- Born: 1984 (age 40–41) New Delhi, India

Academic background
- Education: Evergreen State College (BA) University of California, Berkeley (PhD)
- Thesis: Tibet, China, and the United States: Self-immolation and the limits of understanding (2021)

= Tenzin Mingyur Paldron =

Tibetan artist

Tenzin Mingyur Paldron (born 1984), also known as Doc Tenzin, is a Tibetan artist, focused on issues of LGBTQ persons and sexual violence within the Tibetan diaspora.

== Early life and education ==
Tenzin Mingyur Paldron was born as a refugee in New Delhi, India, in 1984.

He attended Seattle Central Community College before receiving his Bachelor of Arts from Evergreen State College, and his Doctor of Philosophy in rhetoric from UC Berkeley in the United States.

In 2011, Paldron co-authored a bill proposed by the Berkeley City Council recognizing self-immolation protests by Tibetans in China as a response to Chinese Government oppression.

== Career ==
Paldron's work is focused on issues of LGBTQ persons and sexual violence within the Tibetan diaspora.

He often explores fluidity of gender, including in a 2024 video commission titled "Power, Masculinity and Mindfulness" and displayed in the "Reimagine: Himalayan Art Now" exhibit at the Rubin Museum of Art.

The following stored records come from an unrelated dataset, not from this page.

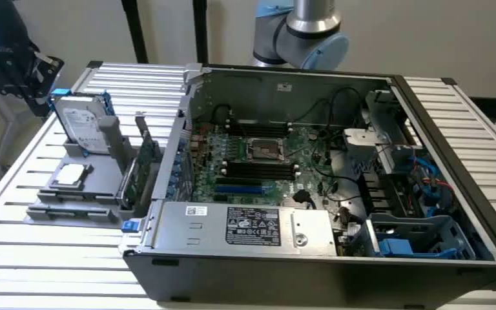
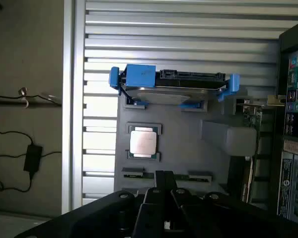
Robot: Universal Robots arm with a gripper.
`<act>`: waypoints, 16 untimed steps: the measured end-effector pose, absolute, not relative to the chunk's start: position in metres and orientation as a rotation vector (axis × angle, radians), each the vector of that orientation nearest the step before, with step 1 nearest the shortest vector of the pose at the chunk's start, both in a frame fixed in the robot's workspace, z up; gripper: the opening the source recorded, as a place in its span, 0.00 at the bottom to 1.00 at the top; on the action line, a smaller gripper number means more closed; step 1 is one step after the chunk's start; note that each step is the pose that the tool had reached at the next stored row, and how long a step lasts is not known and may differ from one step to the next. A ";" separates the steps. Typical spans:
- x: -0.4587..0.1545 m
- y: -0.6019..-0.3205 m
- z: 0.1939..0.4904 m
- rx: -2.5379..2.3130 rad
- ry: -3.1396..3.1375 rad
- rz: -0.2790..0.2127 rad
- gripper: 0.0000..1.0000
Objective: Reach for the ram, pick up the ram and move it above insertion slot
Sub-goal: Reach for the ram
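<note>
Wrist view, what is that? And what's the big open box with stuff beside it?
It comes from a camera on the robot arm, looking past its black gripper, which is shut with nothing in it. The other picture is from a camera off to the side. The box is an open computer on a metal table. Beside it a grey holder keeps parts: a hard drive in a blue frame, a square chip and green cards.
</note>
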State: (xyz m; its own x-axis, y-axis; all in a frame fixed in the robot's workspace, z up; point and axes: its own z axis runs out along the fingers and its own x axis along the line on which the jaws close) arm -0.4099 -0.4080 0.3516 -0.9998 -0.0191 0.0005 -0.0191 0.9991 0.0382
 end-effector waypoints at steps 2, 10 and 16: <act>-0.410 -0.408 0.352 0.030 -3.140 -0.060 0.11; -0.410 -0.408 0.352 0.030 -3.140 -0.060 0.11; -0.409 -0.412 0.352 0.030 -3.140 -0.060 0.11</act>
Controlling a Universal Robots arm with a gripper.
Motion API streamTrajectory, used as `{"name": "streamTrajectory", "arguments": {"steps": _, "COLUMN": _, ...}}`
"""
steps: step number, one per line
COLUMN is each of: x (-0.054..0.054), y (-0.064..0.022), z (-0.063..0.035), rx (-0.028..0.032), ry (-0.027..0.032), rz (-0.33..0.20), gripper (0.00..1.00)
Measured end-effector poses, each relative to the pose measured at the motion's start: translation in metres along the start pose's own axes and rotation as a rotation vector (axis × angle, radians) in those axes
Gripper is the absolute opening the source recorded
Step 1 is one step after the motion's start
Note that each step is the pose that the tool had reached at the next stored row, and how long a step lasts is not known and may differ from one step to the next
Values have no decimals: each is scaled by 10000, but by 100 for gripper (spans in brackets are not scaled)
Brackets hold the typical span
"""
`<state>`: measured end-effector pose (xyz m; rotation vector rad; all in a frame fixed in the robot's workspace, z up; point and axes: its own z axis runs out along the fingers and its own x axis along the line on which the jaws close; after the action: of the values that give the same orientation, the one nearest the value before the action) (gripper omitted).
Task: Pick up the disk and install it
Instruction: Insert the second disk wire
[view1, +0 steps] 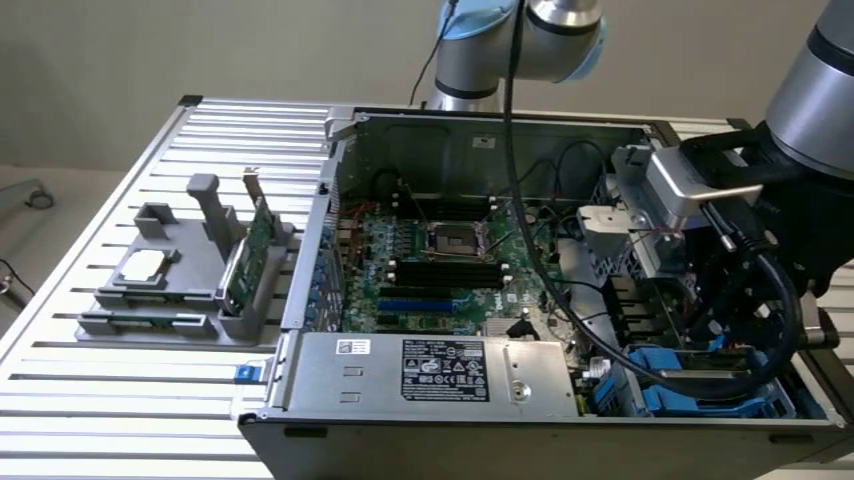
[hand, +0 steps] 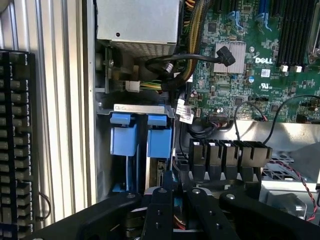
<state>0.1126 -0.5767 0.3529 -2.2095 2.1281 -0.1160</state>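
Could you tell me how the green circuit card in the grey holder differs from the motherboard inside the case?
The green circuit card stands on edge in the grey holder outside the computer case; the motherboard lies flat inside it. The card is narrow and small; the motherboard is far broader, with cables crossing it. Both are green printed boards.

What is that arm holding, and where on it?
Seemingly the disk, gripped at its end nearest the end effector; the contact itself is hidden.

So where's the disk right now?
The disk sits low in the open computer case, at the exterior view's right near the front, beside the silver power supply, with the gripper directly above it.
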Motion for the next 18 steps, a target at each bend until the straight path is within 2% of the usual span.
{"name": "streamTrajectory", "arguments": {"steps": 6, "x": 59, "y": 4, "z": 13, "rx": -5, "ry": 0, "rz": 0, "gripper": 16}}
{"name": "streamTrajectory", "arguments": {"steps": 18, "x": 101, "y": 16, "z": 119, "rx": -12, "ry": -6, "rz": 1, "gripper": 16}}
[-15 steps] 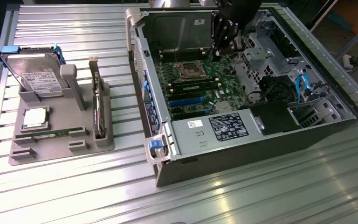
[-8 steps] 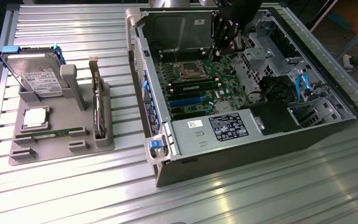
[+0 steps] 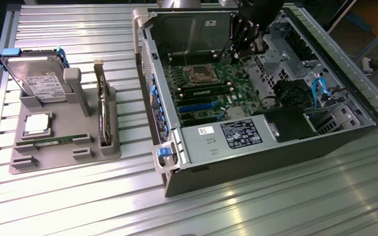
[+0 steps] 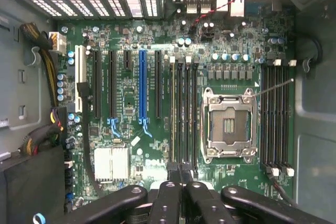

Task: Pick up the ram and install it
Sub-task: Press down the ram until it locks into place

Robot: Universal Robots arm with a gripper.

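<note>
One ram point(image 3: 52, 139), a thin green stick, lies flat in a slot at the front of the grey holder tray point(image 3: 18, 164), on the exterior view's left. My arm reaches down into the open computer case point(image 3: 255, 162) from above. In the wrist view my gripper point(image 4: 180, 169) is shut, its black fingertips point(image 4: 173, 169) pressed together just above the bank of long black memory slots point(image 4: 186, 108) beside the CPU socket point(image 4: 229, 124). A thin green-yellow edge point(image 4: 172, 108) runs the length of the slot beside the fingertips. I see nothing held between the fingers.
The tray also carries a hard drive point(image 3: 41, 81), a square silver CPU point(image 3: 37, 123) and an upright expansion card point(image 3: 104, 115). Inside the case are a second slot bank point(image 4: 275, 119), blue and black card slots point(image 4: 142, 85), cable bundles point(image 4: 44, 77) and a black power supply point(image 3: 241, 132).
</note>
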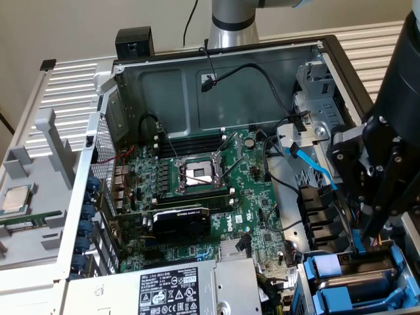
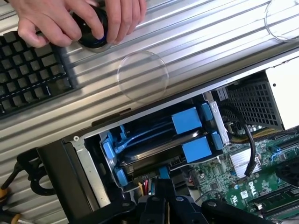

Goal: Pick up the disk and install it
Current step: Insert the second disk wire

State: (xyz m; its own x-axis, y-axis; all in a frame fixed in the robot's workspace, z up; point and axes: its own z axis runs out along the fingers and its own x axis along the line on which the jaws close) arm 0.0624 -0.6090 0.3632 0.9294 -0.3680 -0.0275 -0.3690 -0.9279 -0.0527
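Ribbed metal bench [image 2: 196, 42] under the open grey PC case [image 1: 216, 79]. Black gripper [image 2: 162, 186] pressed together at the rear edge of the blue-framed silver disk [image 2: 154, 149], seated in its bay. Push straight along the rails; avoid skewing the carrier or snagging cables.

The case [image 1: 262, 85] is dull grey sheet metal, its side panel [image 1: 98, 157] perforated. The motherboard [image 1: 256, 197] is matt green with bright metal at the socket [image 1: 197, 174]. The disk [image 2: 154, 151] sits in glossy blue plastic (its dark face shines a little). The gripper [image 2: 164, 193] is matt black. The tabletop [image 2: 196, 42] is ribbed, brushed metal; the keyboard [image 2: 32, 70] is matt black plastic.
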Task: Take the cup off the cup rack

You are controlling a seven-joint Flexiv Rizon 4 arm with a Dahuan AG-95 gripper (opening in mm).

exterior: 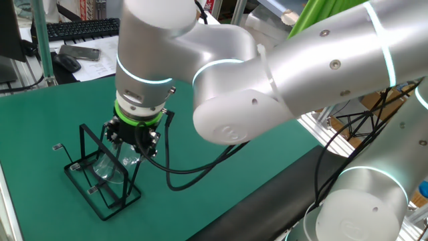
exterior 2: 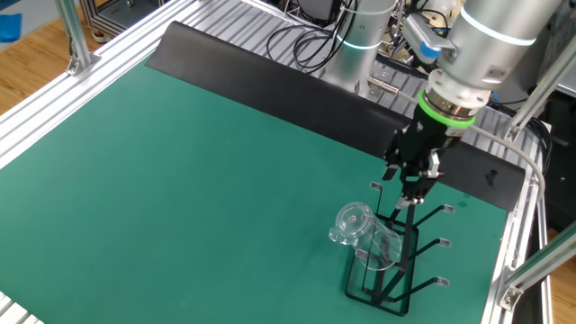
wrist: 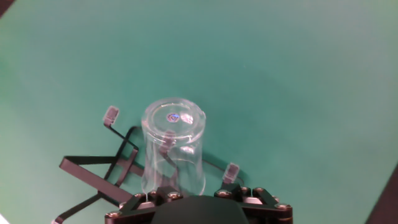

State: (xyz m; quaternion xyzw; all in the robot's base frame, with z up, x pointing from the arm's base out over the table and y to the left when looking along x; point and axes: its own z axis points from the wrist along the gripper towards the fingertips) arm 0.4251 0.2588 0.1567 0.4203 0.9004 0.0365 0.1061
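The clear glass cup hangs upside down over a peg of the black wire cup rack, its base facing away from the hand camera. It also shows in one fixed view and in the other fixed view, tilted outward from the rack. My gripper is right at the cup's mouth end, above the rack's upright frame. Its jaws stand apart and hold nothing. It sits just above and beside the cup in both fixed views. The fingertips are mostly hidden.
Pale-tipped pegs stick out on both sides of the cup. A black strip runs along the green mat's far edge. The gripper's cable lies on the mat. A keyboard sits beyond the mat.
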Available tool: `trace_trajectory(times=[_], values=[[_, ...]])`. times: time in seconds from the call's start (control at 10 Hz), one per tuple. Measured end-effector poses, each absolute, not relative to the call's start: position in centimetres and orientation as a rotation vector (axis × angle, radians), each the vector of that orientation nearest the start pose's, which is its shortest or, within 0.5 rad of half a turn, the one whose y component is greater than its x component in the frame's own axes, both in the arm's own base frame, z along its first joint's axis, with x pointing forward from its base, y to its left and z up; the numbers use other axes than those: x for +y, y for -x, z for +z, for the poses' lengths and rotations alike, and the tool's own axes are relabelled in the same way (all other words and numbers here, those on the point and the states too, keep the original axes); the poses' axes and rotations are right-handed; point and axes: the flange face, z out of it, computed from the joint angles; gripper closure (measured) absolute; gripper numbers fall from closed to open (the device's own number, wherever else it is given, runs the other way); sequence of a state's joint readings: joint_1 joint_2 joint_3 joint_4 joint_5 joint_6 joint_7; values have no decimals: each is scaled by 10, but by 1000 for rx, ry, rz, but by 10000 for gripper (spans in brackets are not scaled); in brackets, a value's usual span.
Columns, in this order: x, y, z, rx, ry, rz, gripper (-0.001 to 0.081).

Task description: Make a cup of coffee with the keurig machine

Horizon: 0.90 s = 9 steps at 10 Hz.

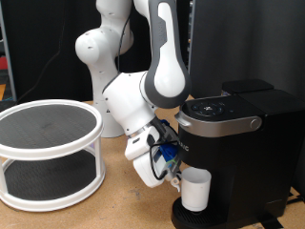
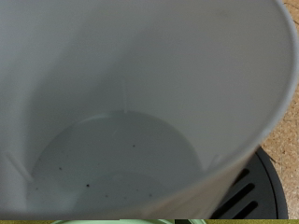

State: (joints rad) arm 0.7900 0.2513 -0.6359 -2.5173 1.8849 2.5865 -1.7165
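The keurig machine (image 1: pixel 243 134) is a black box at the exterior view's right, with its top down and a silver-grey handle (image 1: pixel 224 122) across the front. The cup (image 1: pixel 196 191), white, stands upright on the drip tray under the machine's spout. My gripper (image 1: pixel 170 164) hangs just to the exterior view's left of the cup, close against its side. In the wrist view the cup (image 2: pixel 140 112) fills the frame and I look down into it. Its inside holds only a few dark specks. A slotted black drip tray (image 2: pixel 245 191) shows beside it. My fingers are hidden in the wrist view.
A white two-tier round rack (image 1: pixel 48 153) with dark mesh shelves stands at the exterior view's left on the wooden table (image 1: pixel 105 215). The arm's white base rises behind it, before a black curtain.
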Motion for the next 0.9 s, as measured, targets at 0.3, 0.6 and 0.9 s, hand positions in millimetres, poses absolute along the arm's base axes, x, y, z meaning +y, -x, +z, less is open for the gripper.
trace_trajectory(times=[0.3,0.6,0.9], values=[[33,-429,186,-202,2583,-674,734],[32,-432,186,-150,2583,-661,734],[32,-432,186,-141,2583,-658,734]])
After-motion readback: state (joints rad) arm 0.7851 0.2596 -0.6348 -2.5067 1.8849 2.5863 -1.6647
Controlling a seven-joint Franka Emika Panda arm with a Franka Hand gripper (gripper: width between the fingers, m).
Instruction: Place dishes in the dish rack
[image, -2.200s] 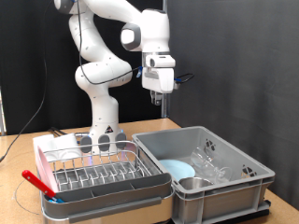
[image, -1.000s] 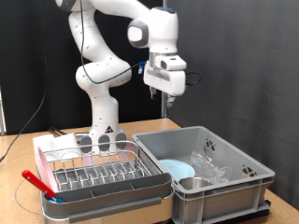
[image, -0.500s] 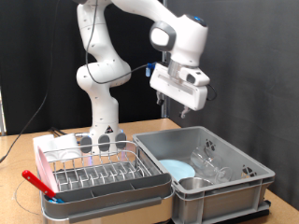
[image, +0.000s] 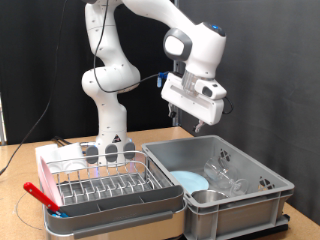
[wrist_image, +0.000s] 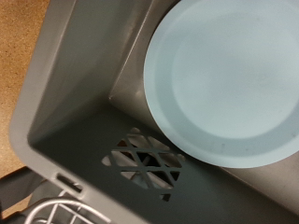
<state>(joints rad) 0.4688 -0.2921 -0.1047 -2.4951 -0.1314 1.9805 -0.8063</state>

=== 2025 censorship by China ===

In July 2025, Paldron's work was featured in the Bangkok Art and Culture Centre (BACC) exhibit "Constellation of Complicity: Visualising the Global Machinery of Authoritarian Solidarity", including a video of Tibetans carrying Palestinian flags, and a film titled "Listen to Indigenous People". Following a visit to the exhibit by officials from the Chinese Embassy in Bangkok and Bangkok Metropolitan Administration, the Embassy officials demanded the removal of Paldron's work from the exhibit. The BACC complied, leading to condemnation by the human rights and art communities, including Maya Wang, associate China director at Human Rights Watch.